Exercise directions :: With the images removed, return every line below exactly as it reads.

Data block ::
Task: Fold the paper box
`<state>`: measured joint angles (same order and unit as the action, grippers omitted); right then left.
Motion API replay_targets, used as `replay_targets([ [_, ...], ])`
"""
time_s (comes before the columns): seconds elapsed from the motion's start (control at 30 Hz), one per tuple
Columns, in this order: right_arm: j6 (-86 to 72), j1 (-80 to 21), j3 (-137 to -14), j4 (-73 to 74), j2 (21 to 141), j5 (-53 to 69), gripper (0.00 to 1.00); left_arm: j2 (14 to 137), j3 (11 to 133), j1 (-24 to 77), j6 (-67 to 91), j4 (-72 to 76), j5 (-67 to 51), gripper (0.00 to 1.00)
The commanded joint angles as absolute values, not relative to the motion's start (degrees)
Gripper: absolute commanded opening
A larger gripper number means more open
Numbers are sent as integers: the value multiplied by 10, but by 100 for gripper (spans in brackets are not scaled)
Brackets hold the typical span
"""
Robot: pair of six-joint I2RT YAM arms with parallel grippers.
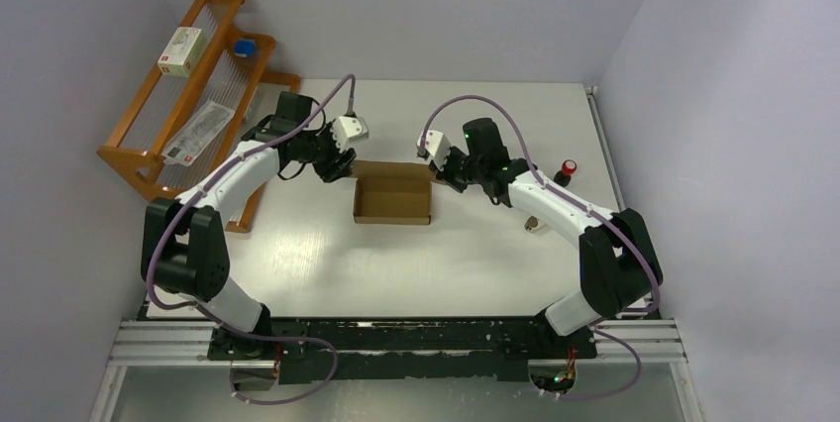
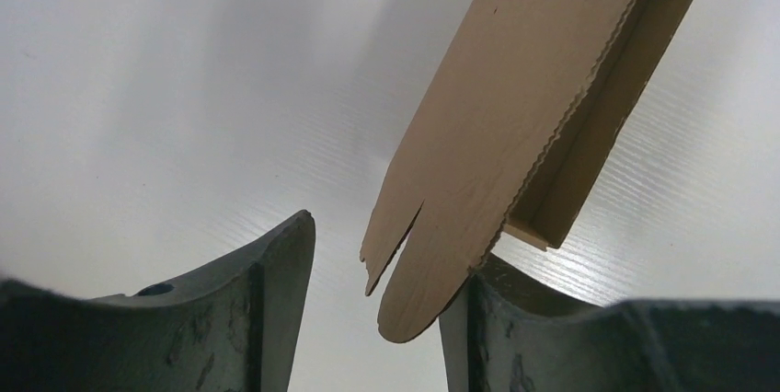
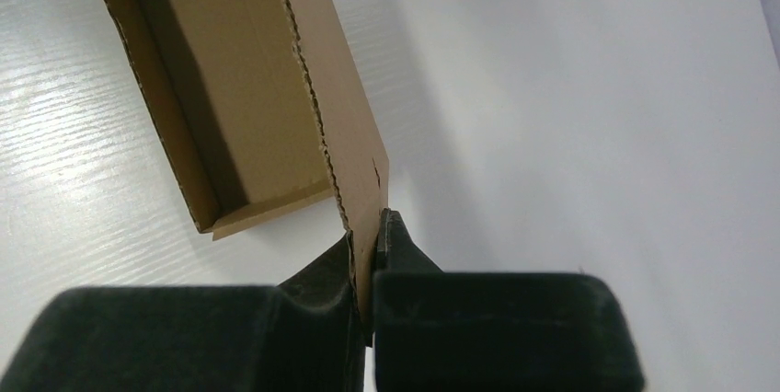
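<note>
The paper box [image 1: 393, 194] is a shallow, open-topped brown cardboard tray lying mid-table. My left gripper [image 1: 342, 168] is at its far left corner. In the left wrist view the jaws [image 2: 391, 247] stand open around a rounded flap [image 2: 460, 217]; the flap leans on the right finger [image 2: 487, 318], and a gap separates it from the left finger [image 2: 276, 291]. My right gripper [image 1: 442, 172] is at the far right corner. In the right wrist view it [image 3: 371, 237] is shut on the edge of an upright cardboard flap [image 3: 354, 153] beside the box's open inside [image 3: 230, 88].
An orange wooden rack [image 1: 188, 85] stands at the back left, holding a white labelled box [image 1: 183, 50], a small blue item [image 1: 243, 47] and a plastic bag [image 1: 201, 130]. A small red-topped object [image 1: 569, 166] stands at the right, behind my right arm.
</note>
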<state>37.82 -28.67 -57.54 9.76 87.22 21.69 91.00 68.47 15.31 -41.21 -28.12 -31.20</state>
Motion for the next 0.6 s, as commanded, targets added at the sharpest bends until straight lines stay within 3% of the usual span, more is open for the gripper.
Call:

Solution for this problem ::
Task: Fold the paper box
`<state>`: measured joint angles (same order and unit as the action, grippers omitted); right then left.
Motion API replay_targets, used as `replay_targets([ [_, ...], ])`
"""
time_s (comes before the columns): seconds elapsed from the motion's start (control at 30 Hz), one per tuple
Columns, in this order: right_arm: j6 (-86 to 72), j1 (-80 to 21), j3 (-137 to -14), j4 (-73 to 74), j2 (21 to 141), j5 (-53 to 69), gripper (0.00 to 1.00); left_arm: j2 (14 to 137), j3 (11 to 133), j1 (-24 to 77), j6 (-67 to 91), j4 (-72 to 76), j5 (-67 to 51), gripper (0.00 to 1.00)
The commanded joint angles as absolute values, not relative to the motion's start (degrees)
Gripper: absolute commanded opening
A larger gripper number means more open
Numbers are sent as integers: the value multiplied by 10, but by 100 for gripper (spans in brackets are not scaled)
Brackets hold the typical span
"""
Robot: pair of six-joint I2RT YAM arms with parallel grippers.
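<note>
The paper box [image 1: 393, 194] is a shallow, open-topped brown cardboard tray lying mid-table. My left gripper [image 1: 342, 168] is at its far left corner. In the left wrist view the jaws [image 2: 391, 247] stand open around a rounded flap [image 2: 460, 217]; the flap leans on the right finger [image 2: 487, 318], and a gap separates it from the left finger [image 2: 276, 291]. My right gripper [image 1: 442, 172] is at the far right corner. In the right wrist view it [image 3: 371, 237] is shut on the edge of an upright cardboard flap [image 3: 354, 153] beside the box's open inside [image 3: 230, 88].
An orange wooden rack [image 1: 188, 85] stands at the back left, holding a white labelled box [image 1: 183, 50], a small blue item [image 1: 243, 47] and a plastic bag [image 1: 201, 130]. A small red-topped object [image 1: 569, 166] stands at the right, behind my right arm.
</note>
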<state>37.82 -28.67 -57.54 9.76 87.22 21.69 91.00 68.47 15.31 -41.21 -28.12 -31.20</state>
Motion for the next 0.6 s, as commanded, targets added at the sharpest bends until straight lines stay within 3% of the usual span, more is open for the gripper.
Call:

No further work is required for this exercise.